** Study material **
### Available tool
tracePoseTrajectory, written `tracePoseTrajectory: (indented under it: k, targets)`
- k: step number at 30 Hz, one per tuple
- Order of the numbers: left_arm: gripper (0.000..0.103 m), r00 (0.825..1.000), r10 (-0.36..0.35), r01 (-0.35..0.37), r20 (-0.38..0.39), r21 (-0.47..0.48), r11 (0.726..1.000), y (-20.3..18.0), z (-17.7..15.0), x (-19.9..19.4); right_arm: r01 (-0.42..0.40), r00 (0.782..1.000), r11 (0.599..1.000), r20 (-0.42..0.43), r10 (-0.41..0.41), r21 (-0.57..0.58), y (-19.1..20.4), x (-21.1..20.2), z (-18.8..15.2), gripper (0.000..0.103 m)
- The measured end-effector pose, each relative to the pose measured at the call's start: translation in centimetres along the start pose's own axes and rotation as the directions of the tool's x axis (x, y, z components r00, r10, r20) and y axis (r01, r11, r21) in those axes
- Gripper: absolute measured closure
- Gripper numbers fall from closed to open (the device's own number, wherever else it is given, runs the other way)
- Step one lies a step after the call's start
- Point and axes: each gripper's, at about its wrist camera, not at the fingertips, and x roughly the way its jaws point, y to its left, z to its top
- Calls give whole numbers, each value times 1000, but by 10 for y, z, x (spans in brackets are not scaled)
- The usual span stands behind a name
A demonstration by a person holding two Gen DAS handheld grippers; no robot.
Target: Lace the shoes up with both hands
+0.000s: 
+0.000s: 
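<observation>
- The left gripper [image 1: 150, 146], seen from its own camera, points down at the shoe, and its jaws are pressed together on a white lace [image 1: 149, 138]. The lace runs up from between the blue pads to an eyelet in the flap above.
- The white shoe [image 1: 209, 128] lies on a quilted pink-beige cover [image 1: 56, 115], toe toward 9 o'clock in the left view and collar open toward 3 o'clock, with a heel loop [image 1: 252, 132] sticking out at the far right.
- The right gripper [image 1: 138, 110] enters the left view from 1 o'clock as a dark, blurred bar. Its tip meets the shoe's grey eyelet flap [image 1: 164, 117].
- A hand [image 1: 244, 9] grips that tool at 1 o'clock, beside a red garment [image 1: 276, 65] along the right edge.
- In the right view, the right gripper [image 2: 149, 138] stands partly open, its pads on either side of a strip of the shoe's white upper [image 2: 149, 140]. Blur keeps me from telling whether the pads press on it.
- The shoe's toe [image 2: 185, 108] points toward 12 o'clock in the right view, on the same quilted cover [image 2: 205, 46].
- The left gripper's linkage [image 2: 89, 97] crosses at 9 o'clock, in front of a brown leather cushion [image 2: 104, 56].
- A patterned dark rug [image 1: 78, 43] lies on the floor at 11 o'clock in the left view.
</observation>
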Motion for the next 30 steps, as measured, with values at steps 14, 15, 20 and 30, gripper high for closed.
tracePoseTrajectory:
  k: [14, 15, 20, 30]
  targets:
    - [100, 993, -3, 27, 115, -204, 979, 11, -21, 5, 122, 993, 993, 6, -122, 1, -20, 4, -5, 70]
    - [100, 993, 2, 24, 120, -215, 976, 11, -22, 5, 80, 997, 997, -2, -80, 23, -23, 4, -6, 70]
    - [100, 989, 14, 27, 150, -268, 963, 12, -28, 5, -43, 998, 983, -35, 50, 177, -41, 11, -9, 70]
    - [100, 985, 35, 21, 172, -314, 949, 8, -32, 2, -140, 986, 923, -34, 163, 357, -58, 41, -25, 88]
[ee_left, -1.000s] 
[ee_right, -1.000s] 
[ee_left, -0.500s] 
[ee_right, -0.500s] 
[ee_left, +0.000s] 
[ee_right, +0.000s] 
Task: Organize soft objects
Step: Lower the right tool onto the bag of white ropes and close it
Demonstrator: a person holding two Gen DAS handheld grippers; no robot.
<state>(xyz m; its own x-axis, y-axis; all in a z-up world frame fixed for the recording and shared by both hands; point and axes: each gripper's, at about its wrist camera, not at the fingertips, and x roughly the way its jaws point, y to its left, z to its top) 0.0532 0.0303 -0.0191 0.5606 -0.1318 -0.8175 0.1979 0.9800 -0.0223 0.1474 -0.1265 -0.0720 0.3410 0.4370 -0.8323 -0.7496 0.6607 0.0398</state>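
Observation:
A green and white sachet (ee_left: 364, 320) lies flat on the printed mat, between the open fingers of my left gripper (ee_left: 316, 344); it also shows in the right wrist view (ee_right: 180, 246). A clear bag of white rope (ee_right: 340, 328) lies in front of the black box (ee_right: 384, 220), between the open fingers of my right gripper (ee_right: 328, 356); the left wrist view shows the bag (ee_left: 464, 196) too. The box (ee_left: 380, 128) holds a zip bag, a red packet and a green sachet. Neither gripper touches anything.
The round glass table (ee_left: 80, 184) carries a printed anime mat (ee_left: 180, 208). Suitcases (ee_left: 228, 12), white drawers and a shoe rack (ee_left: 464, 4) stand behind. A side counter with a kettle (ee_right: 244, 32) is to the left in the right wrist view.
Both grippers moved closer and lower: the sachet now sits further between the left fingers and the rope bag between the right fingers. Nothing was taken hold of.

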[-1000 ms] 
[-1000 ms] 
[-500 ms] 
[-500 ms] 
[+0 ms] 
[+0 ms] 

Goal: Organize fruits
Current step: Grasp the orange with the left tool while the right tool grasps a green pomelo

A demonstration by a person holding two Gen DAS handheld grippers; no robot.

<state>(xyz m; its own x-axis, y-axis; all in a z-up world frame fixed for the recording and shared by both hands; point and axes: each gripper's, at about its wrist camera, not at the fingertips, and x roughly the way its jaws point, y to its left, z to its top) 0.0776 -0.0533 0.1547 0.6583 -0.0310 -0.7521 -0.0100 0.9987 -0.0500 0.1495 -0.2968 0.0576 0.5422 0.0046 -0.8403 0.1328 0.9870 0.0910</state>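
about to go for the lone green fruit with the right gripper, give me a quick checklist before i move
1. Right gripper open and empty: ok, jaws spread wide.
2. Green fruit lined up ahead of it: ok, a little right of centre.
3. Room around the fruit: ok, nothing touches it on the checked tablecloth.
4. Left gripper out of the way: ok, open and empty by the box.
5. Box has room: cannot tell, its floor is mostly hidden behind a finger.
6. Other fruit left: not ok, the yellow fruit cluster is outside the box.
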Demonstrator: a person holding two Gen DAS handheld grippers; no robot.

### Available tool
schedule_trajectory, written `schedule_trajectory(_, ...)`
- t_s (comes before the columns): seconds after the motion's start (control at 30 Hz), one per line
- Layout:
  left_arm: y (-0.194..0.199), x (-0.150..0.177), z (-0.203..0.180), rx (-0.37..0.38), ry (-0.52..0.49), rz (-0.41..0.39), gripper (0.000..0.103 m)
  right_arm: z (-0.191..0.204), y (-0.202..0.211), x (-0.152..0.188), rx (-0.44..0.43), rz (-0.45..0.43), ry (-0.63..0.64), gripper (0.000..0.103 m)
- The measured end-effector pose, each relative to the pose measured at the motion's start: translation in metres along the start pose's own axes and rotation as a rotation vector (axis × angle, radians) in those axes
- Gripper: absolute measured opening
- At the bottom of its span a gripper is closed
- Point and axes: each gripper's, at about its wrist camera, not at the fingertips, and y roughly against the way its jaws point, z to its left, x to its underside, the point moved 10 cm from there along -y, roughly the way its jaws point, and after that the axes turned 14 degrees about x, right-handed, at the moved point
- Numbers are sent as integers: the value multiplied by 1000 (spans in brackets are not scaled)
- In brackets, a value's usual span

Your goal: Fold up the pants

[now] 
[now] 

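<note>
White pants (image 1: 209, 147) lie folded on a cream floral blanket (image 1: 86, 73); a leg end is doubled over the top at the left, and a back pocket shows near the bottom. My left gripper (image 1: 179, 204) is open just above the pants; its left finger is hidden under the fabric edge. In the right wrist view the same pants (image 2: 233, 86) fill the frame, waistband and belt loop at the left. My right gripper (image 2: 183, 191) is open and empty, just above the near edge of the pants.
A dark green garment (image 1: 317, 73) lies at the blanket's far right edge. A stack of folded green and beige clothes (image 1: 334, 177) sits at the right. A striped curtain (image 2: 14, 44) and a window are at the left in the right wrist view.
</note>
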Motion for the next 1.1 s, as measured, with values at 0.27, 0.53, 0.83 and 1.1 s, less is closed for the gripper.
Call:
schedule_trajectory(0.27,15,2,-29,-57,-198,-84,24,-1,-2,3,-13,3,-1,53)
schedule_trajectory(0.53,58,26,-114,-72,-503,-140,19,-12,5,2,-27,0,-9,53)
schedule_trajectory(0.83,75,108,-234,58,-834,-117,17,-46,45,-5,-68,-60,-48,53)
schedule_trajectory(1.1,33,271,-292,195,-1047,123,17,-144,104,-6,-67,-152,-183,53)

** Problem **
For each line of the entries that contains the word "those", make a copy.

** Completed task **
- The measured end-effector pose, each relative to the pose measured at the call's start: translation in centimetres along the start pose's own axes and rotation as the directions of the tool's x axis (x, y, z components r00, r10, r20) and y axis (r01, r11, r21) in those axes
- The measured end-effector pose, each relative to the pose measured at the motion's start: translation in metres along the start pose's own axes and rotation as a rotation vector (axis × angle, radians) in those axes

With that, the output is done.